Would you repeat every entry below word for word but drop the images?

§ RECORDS FOR THIS EXERCISE:
★ ★ ★ ★ ★ ★ ★
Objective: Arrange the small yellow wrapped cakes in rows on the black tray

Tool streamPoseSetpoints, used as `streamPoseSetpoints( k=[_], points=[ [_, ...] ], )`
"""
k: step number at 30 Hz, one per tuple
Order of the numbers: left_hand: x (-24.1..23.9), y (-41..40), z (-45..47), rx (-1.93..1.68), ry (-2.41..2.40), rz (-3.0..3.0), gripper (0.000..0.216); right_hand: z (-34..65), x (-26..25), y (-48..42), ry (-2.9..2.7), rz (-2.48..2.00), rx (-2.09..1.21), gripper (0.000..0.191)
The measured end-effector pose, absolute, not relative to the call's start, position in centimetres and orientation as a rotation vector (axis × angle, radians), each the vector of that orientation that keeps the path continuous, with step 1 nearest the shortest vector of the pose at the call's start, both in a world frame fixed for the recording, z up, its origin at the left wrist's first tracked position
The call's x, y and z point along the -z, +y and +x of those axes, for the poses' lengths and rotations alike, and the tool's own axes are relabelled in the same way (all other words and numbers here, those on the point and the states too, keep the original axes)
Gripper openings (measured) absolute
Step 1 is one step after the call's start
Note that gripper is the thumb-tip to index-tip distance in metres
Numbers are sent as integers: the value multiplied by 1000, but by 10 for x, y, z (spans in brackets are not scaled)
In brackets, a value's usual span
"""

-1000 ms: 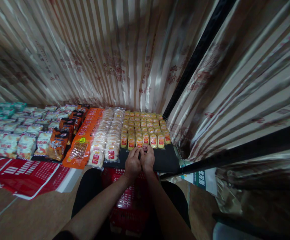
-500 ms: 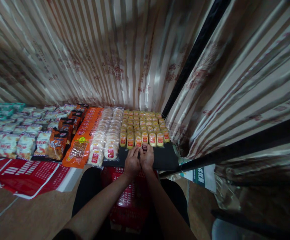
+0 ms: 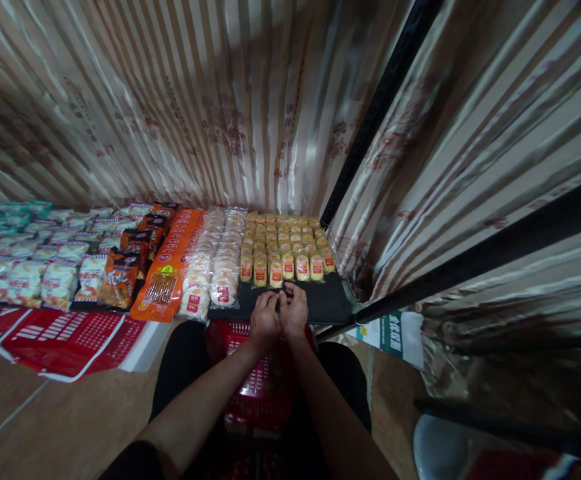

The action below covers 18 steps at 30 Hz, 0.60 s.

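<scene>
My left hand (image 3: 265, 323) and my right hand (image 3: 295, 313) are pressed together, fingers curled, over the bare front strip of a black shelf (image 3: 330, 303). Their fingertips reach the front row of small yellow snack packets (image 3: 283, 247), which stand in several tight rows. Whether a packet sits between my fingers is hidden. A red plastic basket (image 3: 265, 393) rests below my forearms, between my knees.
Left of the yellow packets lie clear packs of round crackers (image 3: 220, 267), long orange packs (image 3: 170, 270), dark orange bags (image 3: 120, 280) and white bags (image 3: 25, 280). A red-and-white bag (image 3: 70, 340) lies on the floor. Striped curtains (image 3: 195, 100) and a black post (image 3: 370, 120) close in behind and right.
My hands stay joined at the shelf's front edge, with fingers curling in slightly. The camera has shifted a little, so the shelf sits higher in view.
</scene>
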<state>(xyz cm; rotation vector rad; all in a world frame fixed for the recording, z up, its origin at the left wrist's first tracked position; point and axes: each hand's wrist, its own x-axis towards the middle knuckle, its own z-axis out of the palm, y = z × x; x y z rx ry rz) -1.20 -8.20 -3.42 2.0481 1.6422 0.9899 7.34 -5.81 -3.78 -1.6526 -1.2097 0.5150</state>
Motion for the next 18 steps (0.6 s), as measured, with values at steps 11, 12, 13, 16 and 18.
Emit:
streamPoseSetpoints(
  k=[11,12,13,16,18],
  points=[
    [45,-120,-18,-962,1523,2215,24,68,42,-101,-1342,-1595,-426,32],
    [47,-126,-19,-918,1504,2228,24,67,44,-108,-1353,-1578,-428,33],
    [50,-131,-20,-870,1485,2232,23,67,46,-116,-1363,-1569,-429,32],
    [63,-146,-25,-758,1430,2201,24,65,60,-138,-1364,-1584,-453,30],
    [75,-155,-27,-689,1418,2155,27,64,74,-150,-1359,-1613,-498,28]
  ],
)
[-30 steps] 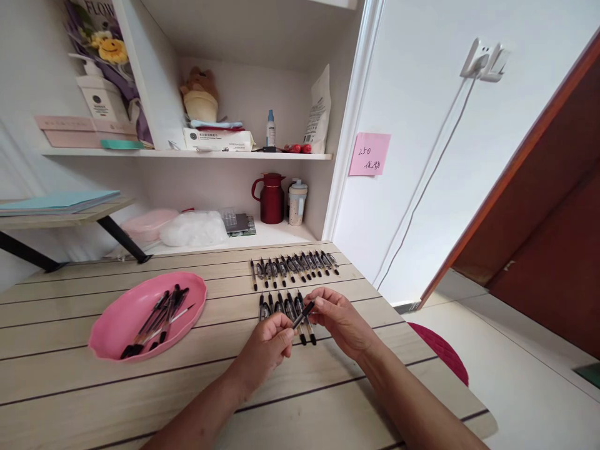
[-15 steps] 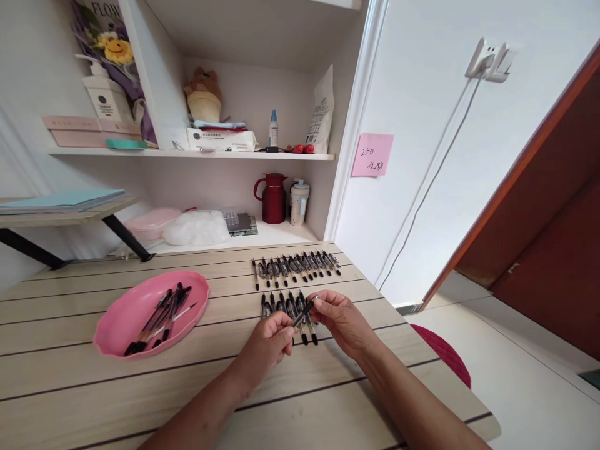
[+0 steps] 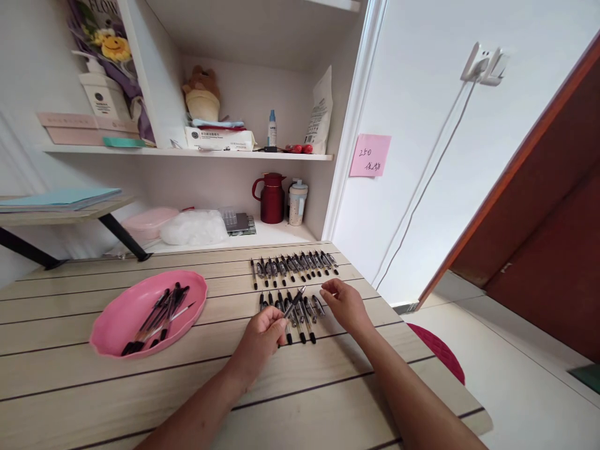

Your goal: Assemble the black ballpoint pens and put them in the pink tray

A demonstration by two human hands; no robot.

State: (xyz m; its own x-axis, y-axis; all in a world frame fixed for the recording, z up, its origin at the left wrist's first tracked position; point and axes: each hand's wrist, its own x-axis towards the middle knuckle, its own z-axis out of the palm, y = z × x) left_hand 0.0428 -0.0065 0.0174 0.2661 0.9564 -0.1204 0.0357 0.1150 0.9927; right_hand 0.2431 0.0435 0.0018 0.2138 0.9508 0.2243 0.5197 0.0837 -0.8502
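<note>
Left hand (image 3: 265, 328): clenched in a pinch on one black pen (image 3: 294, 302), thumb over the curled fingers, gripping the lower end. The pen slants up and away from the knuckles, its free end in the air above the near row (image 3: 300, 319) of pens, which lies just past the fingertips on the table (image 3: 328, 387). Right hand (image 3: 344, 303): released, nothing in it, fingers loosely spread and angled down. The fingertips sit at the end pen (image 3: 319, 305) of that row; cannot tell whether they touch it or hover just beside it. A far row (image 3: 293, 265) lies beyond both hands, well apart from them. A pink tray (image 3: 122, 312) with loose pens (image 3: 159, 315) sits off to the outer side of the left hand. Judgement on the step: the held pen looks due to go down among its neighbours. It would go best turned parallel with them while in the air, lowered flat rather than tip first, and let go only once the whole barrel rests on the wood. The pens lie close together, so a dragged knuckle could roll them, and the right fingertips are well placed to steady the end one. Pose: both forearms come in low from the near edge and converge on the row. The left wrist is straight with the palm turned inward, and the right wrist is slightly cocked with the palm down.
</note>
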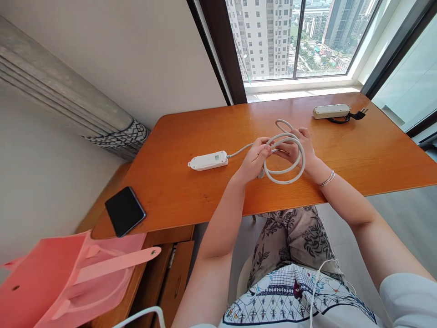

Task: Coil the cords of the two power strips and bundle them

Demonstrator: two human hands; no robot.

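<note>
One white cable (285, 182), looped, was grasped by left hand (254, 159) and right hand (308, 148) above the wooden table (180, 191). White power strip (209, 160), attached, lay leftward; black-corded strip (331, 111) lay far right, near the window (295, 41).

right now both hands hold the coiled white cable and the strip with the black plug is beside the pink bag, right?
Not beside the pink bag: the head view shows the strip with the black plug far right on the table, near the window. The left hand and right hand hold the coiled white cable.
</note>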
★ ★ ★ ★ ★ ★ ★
§ SOLUTION FOR THIS PROBLEM:
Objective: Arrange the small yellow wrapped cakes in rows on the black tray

Tool streamPoseSetpoints, used as `streamPoseSetpoints( k=[_], points=[ [_, ...] ], )`
"""
k: step number at 30 Hz, one per tuple
Order of the numbers: left_hand: x (-24.1..23.9), y (-41..40), z (-45..47), rx (-1.93..1.68), ry (-2.41..2.40), rz (-3.0..3.0), gripper (0.000..0.216); right_hand: z (-34..65), x (-26..25), y (-48..42), ry (-2.9..2.7), rz (-2.48..2.00), rx (-2.09..1.21), gripper (0.000..0.191)
The measured end-effector pose, absolute, not relative to the call's start, position in centimetres and orientation as a rotation vector (axis × angle, radians), each the vector of that orientation that keeps the path continuous, with step 1 nearest the shortest vector of the pose at the call's start, both in a world frame fixed for the recording, z up, its origin at the left wrist's first tracked position
The call's x, y and z point along the -z, +y and +x of those axes, for the poses' lengths and rotations alike, and the tool's own axes are relabelled in the same way (all other words and numbers here, those on the point and the states too, keep the original axes)
Gripper openings (measured) absolute
Step 1 is one step after the call's start
Note that gripper is the thumb-tip to index-tip distance in metres
Numbers are sent as integers: the value multiplied by 1000, but by 10 for x, y, z (spans in brackets are not scaled)
In brackets, a value's usual span
"""

-1000 ms: 
-500 ms: 
+0 ms: 

The action below covers 18 steps at 30 Hz, 0.60 s.

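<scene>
My left hand (image 3: 265, 323) and my right hand (image 3: 295, 313) are pressed together, fingers curled, over the bare front strip of a black shelf (image 3: 330, 303). Their fingertips reach the front row of small yellow snack packets (image 3: 283, 247), which stand in several tight rows. Whether a packet sits between my fingers is hidden. A red plastic basket (image 3: 265, 393) rests below my forearms, between my knees.
Left of the yellow packets lie clear packs of round crackers (image 3: 220, 267), long orange packs (image 3: 170, 270), dark orange bags (image 3: 120, 280) and white bags (image 3: 25, 280). A red-and-white bag (image 3: 70, 340) lies on the floor. Striped curtains (image 3: 195, 100) and a black post (image 3: 370, 120) close in behind and right.
My hands stay joined at the shelf's front edge, with fingers curling in slightly. The camera has shifted a little, so the shelf sits higher in view.
</scene>
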<state>(xyz cm; rotation vector rad; all in a world frame fixed for the recording, z up, its origin at the left wrist's first tracked position; point and axes: each hand's wrist, its own x-axis towards the middle knuckle, its own z-axis out of the palm, y = z × x; x y z rx ry rz) -1.20 -8.20 -3.42 2.0481 1.6422 0.9899 7.34 -5.81 -3.78 -1.6526 -1.2097 0.5150</state>
Motion for the next 18 steps (0.6 s), as measured, with values at steps 11, 12, 13, 16 and 18.
Emit:
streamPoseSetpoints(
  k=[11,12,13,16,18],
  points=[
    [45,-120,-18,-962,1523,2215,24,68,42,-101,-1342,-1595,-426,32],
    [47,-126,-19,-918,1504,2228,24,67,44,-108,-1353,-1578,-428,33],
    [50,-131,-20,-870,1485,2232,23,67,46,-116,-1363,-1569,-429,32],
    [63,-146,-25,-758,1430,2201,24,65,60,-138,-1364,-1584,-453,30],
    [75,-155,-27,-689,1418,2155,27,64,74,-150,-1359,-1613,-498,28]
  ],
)
[-30 steps] 
[-15 steps] 
[+0 steps] 

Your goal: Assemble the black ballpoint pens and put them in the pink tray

A demonstration by two human hands; no robot.

State: (xyz m; its own x-axis, y-axis; all in a world frame fixed for the recording, z up, its origin at the left wrist's first tracked position; point and axes: each hand's wrist, its own x-axis towards the middle knuckle, its own z-axis out of the palm, y = z × x) left_hand 0.0428 -0.0065 0.0174 0.2661 0.9564 -0.1204 0.0357 0.1150 0.9927; right_hand 0.2431 0.0435 0.0018 0.2138 0.9508 0.2243 0.5197 0.0837 -0.8502
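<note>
Left hand (image 3: 265, 328): clenched in a pinch on one black pen (image 3: 294, 302), thumb over the curled fingers, gripping the lower end. The pen slants up and away from the knuckles, its free end in the air above the near row (image 3: 300, 319) of pens, which lies just past the fingertips on the table (image 3: 328, 387). Right hand (image 3: 344, 303): released, nothing in it, fingers loosely spread and angled down. The fingertips sit at the end pen (image 3: 319, 305) of that row; cannot tell whether they touch it or hover just beside it. A far row (image 3: 293, 265) lies beyond both hands, well apart from them. A pink tray (image 3: 122, 312) with loose pens (image 3: 159, 315) sits off to the outer side of the left hand. Judgement on the step: the held pen looks due to go down among its neighbours. It would go best turned parallel with them while in the air, lowered flat rather than tip first, and let go only once the whole barrel rests on the wood. The pens lie close together, so a dragged knuckle could roll them, and the right fingertips are well placed to steady the end one. Pose: both forearms come in low from the near edge and converge on the row. The left wrist is straight with the palm turned inward, and the right wrist is slightly cocked with the palm down.
</note>
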
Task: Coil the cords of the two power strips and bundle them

Demonstrator: two human hands; no robot.

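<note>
One white cable (285, 182), looped, was grasped by left hand (254, 159) and right hand (308, 148) above the wooden table (180, 191). White power strip (209, 160), attached, lay leftward; black-corded strip (331, 111) lay far right, near the window (295, 41).

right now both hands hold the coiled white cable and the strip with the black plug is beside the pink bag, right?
Not beside the pink bag: the head view shows the strip with the black plug far right on the table, near the window. The left hand and right hand hold the coiled white cable.
</note>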

With the answer given, the exercise is complete.